2017-03-16 15:39:00

by Eric Whitney

[permalink] [raw]
Subject: [PATCH] e2fsck: recreate extent mapped lost+found

When e2fsck recreates a missing lost+found directory, it uses indirect
block mapping. It does this even if the file system being repaired is
extent mapped and where the original lost+found was extent mapped when
created by mkfs.

This inconsistency exists because the kernel code handling indirect
block mapping was considered more trustworthy in ext4's early days;
today, the extent handling code is robust.
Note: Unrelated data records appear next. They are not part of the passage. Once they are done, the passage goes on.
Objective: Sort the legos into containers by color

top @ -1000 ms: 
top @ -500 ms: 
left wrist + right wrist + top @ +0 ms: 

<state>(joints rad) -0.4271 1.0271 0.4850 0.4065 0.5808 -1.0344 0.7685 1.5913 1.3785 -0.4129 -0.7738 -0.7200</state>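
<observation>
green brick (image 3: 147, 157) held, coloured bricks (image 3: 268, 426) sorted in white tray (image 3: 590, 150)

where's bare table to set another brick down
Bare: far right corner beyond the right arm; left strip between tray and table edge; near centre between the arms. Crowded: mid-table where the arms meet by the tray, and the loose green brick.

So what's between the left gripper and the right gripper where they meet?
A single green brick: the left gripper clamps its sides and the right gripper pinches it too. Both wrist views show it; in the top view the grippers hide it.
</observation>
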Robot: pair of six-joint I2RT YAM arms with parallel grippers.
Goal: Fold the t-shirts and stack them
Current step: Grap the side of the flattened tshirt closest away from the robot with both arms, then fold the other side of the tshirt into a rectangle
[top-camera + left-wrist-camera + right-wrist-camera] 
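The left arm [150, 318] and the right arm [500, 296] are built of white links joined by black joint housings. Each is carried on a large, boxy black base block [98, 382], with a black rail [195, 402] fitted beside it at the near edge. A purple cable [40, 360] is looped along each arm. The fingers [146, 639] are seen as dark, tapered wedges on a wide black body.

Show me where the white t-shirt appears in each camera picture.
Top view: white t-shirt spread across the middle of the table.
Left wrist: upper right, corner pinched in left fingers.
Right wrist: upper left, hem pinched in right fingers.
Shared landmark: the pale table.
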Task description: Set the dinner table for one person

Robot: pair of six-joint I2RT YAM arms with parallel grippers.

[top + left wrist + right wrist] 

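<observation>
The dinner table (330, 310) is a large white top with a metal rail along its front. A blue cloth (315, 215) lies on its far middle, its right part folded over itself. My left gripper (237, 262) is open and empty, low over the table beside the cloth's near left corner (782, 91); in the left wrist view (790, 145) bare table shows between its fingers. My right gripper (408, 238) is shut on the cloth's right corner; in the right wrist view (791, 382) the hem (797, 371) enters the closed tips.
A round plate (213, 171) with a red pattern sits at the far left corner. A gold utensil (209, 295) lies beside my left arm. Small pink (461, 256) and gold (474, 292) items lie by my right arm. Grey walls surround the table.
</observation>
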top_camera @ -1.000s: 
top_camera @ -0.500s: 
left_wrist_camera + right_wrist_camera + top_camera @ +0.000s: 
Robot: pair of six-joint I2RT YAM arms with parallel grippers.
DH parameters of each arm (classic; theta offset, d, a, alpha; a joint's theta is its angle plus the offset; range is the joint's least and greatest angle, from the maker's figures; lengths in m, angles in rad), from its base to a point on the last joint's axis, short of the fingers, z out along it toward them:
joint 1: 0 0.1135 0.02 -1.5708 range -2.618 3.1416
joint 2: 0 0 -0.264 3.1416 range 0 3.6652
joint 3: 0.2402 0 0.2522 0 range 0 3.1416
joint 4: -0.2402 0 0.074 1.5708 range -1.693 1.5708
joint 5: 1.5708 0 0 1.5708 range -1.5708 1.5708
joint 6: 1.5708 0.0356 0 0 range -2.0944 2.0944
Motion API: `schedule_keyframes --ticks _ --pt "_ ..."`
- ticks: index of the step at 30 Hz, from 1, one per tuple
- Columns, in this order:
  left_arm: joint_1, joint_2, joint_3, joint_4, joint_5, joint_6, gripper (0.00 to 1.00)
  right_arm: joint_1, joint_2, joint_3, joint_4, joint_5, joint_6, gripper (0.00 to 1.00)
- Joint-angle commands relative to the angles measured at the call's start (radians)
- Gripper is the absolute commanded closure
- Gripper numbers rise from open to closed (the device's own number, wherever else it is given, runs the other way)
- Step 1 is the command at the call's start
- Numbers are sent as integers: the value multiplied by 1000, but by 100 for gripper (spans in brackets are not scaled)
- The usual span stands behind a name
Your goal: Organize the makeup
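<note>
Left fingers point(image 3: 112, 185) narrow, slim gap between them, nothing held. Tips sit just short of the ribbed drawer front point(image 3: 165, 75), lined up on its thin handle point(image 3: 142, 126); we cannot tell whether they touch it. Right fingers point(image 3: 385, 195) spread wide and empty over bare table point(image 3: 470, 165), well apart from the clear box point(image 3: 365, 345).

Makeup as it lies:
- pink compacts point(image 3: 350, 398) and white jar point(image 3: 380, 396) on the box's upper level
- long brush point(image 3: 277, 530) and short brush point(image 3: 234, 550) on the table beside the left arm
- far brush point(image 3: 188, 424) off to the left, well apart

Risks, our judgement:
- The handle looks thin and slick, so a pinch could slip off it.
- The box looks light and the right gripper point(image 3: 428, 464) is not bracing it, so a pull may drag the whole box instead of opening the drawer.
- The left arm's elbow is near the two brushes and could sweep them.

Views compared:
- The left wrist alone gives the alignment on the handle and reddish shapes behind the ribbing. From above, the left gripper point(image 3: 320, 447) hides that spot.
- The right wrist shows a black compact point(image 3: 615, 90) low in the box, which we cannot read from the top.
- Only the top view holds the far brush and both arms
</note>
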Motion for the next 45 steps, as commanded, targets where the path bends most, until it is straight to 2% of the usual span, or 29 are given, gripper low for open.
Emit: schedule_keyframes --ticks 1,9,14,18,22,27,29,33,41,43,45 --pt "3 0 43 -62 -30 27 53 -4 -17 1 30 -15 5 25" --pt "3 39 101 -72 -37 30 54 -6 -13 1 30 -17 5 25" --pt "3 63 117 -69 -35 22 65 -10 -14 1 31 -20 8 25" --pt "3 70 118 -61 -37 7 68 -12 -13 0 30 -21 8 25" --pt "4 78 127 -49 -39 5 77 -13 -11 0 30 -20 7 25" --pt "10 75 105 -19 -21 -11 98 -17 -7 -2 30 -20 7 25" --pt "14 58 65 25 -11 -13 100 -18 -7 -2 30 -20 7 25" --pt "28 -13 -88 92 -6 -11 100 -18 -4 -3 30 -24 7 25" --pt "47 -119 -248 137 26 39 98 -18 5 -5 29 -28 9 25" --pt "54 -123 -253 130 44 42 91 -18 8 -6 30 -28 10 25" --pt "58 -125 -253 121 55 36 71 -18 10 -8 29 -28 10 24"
This inconsistency also causes potential behavioral problems on
bigalloc file systems. The ext4 kernel code does not support indirect
block mapped directories when bigalloc is enabled. For example, it is
not possible to extend lost+found on a mounted bigalloc file system
with the current implementation, so the behavior of that directory
differs from all others, potentially surprising users.

To make the handling of lost+found more consistent, and to avoid
behavioral problems on bigalloc file systems, recreate lost+found
with extent mapping if the file system under repair is extent mapped.

Signed-off-by: Eric Whitney <[email protected]>
---
e2fsck/pass3.c | 29 +++++++++++++++++++++++++++--
e2fsck/problem.c | 10 ++++++++++
e2fsck/problem.h | 6 ++++++
3 files changed, 43 insertions(+), 2 deletions(-)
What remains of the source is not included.